Buckets can use any backend conforming to abstract class bucketcache.backends.Backend. There are three provided backends:

  • PickleBackend
  • JSONBackend
  • MessagePackBackend (if python-msgpack is installed)

By default, Pickle is used. Explicitly, this is specified as follows:

from bucketcache import PickleBackend

bucket = Bucket('path', backend=PickleBackend)

Each backend has an associated bucketcache.config.BackendConfig subclass.

For example, protocol version 4 could be used if on Python 3.4+

from bucketcache import PickleConfig

bucket = Bucket('path', backend=PickleBackend, config=PickleConfig(protocol=4))

Typically, all of the parameters that can be used by the relevant dump or load methods can be specified in a config object.

KeyMakers

Buckets can use any backend conforming to abstract class bucketcache.keymakers.KeyMaker. By default, DefaultKeyMaker is used, as it can convert almost any object into a key.

As DefaultKeyMaker converts objects to keys in memory, this can cause problems with large key objects. StreamingDefaultKeyMaker can be used instead, which uses a temporary file behind the scenes to reduce memory usage.

from bucketcache import StreamingDefaultKeyMaker

bucket = Bucket('path', keymaker=StreamingDefaultKeyMaker())

Decorator

Functions and methods

@bucket
def function(a, b):
    ...

class A(object):
    @bucket(method=True)
    def method(self, a, b):
        ...

result = function(1, 2)
result = function(1, 2)  # Cached result

a = A()
result = a.method(3, 4)
result = a.method(3, 4)  # Cached result

Callback

>>> @bucket
... def function(a, b):
...     return a + b

>>> @function.callback
... def function(callinfo):
...     print(callinfo)

>>> function(1, 2)
3
>>> function(1, 2)
CachedCallInfo(varargs=(), callargs={'a': 1, 'b': 2}, return_value=3, expiration_date=datetime.datetime(2015, 1, 1, 9, 0, 0))
3

Properties

class A(object):
    @property
    @bucket(method=True)
    def this(self):
        ...

    @bucket(method=True)
    @property
    def that(self):
        ...

To use callback with properties, define the method first.

class A(object):
    @bucket(method=True)
    def this(self):
        ...

    @this.callback
    def this(self, callinfo):
        ...

    this = property(this)

Skip cache

@bucket(nocache='refresh')
def function(self, refresh=False):
    ...

function()

# Next call to function would use cached value, unless refresh==True
function(refresh=True)

Ignored parameters

@bucket(ignore=['c'])
def function(a, b, c):
    ...

function(1, 2, 3)
function(1, 2, 4)  # Uses cached result even though c is different

Deferred Writes

To prevent writing to file immediately, a DeferredWriteBucket can be used. Keys are only written to file when bucket.sync() is called.

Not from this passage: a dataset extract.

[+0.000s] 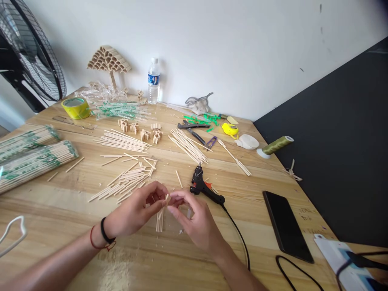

bucketcache.deferred_write() is a context manager that defers writing until completion of the block.

from bucketcache import deferred_write

bucket = Bucket('path')

with deferred_write(bucket) as deferred:
    deferred[some_key] = some_value
    ...

It’s also possible to create a DeferredWriteBucket manually:

from bucketcache import DeferredWriteBucket

bucket = DeferredWriteBucket('path')

bucket[some_key] = some_value
...

bucket.sync()  # Writing happens here.

Note that calling unload_key() on a DeferredWriteBucket forces a sync.

Logging

You can enable logging as follows:

from bucketcache import logger
logger.disabled = False

Here, logger is an instance of logbook.Logger. By default, the level is set to logbook.NOTSET (i.e. everything is logged).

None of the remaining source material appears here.